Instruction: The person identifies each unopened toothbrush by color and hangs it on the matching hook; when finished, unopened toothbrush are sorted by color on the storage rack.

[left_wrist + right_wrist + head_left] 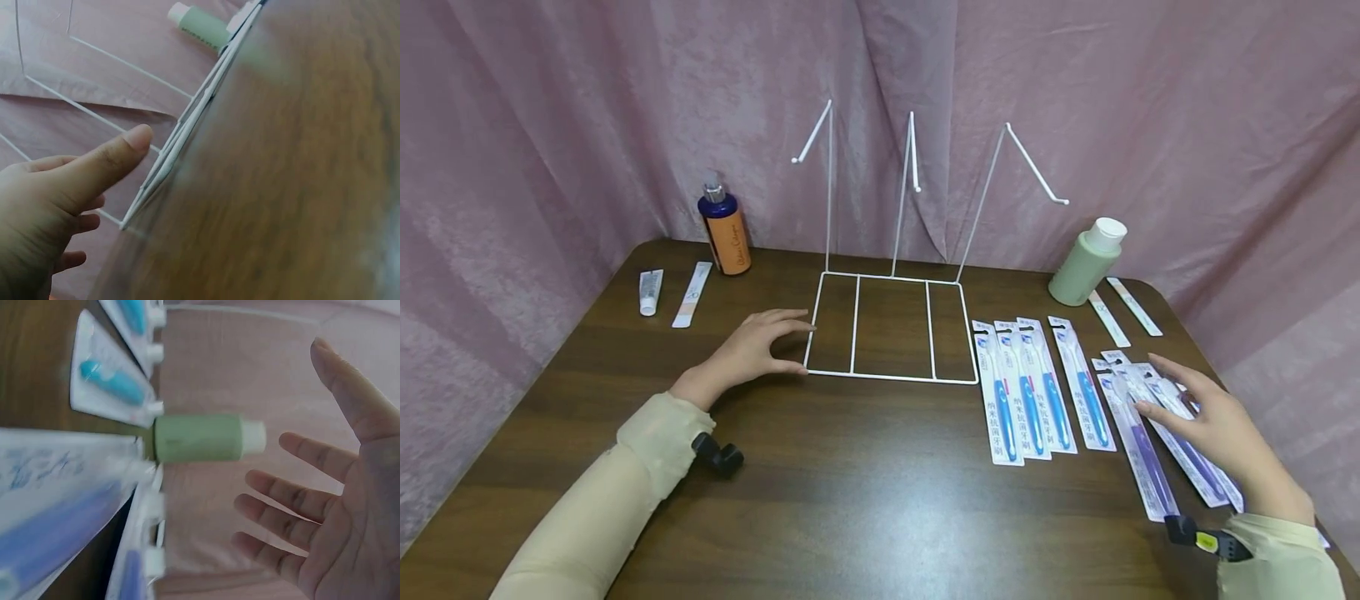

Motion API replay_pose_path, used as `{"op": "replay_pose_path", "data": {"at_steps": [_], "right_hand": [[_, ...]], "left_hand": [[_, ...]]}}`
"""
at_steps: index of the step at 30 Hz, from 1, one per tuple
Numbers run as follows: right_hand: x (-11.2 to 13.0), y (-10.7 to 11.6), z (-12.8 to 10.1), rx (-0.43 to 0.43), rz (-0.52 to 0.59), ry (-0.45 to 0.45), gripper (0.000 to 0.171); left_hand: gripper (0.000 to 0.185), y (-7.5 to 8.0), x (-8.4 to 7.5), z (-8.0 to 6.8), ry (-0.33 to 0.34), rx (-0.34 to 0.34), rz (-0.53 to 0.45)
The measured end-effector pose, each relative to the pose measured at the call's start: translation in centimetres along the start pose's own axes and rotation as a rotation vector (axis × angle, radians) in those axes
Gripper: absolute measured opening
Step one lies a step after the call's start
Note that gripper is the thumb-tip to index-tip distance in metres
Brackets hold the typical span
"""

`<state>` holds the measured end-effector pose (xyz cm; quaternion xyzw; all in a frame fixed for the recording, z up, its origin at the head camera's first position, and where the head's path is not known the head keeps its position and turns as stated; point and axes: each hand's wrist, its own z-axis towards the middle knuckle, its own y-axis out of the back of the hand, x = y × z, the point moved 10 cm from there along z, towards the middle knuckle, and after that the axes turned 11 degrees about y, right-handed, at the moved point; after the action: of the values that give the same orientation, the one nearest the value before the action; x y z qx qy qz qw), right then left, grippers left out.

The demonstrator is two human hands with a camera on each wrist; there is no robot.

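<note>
A white wire display rack with three upright hooks stands on the wooden table. My left hand is at the rack's left side, thumb and fingers spread, fingertips right at the frame's edge. In the left wrist view the thumb points along the rack's base. My right hand hovers over several packaged purple toothbrushes at the right, partly covering them. The right wrist view shows its fingers spread and holding nothing. Several packaged blue toothbrushes lie between the rack and the purple ones.
A green bottle with a white cap stands at the back right, near two narrow white packets. At the back left are an orange and blue pump bottle, a small white tube and another narrow packet. A pink curtain hangs behind.
</note>
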<state>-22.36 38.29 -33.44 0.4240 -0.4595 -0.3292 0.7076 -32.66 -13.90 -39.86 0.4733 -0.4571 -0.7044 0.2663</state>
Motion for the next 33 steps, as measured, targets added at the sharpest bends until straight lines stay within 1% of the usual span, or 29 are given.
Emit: {"op": "replay_pose_path", "data": {"at_steps": [3, 5, 8, 13, 16, 20, 22, 29, 33], "right_hand": [[-1.5, 0.1, -0.7, -0.043, 0.006, -0.022, 0.070], [-2.6, 0.2, -1.1, -0.056, 0.015, -0.047, 0.068], [-4.4, 0.5, -1.8, -0.067, 0.024, -0.095, 0.066], [-7.0, 1.1, -2.8, -0.072, -0.004, -0.175, 0.064], [-8.3, 1.2, -3.3, -0.058, -0.021, -0.216, 0.063], [-10.3, 1.0, -4.2, -0.008, -0.025, -0.286, 0.064], [-11.1, 0.9, -4.6, 0.015, -0.019, -0.306, 0.064], [-13.6, 0.4, -5.7, 0.071, 0.009, -0.284, 0.061], [-14.6, 0.3, -6.2, 0.089, -0.017, -0.278, 0.057]], "left_hand": [[0.068, -0.9, 0.0, 0.1, -0.004, 0.030, -0.011], [0.067, -1.3, -0.1, 0.0, -0.009, 0.040, -0.016], [0.065, -1.7, -0.2, 0.0, -0.008, 0.045, -0.012], [0.063, -2.0, 0.2, -0.2, 0.017, 0.040, -0.016], [0.064, -2.1, 0.5, -0.2, 0.028, 0.036, -0.020], [0.064, -2.0, 0.6, 0.0, 0.025, 0.034, -0.024], [0.064, -2.0, 0.7, 0.1, 0.024, 0.031, -0.024], [0.064, -2.1, 0.9, 0.3, 0.032, 0.039, -0.027], [0.064, -2.1, 0.8, 0.5, 0.028, 0.038, -0.027]]}}
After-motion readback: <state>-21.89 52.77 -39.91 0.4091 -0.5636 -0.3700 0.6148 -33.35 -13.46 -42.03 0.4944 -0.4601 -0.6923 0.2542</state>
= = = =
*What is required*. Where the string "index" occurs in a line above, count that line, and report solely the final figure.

*Task solution*. 2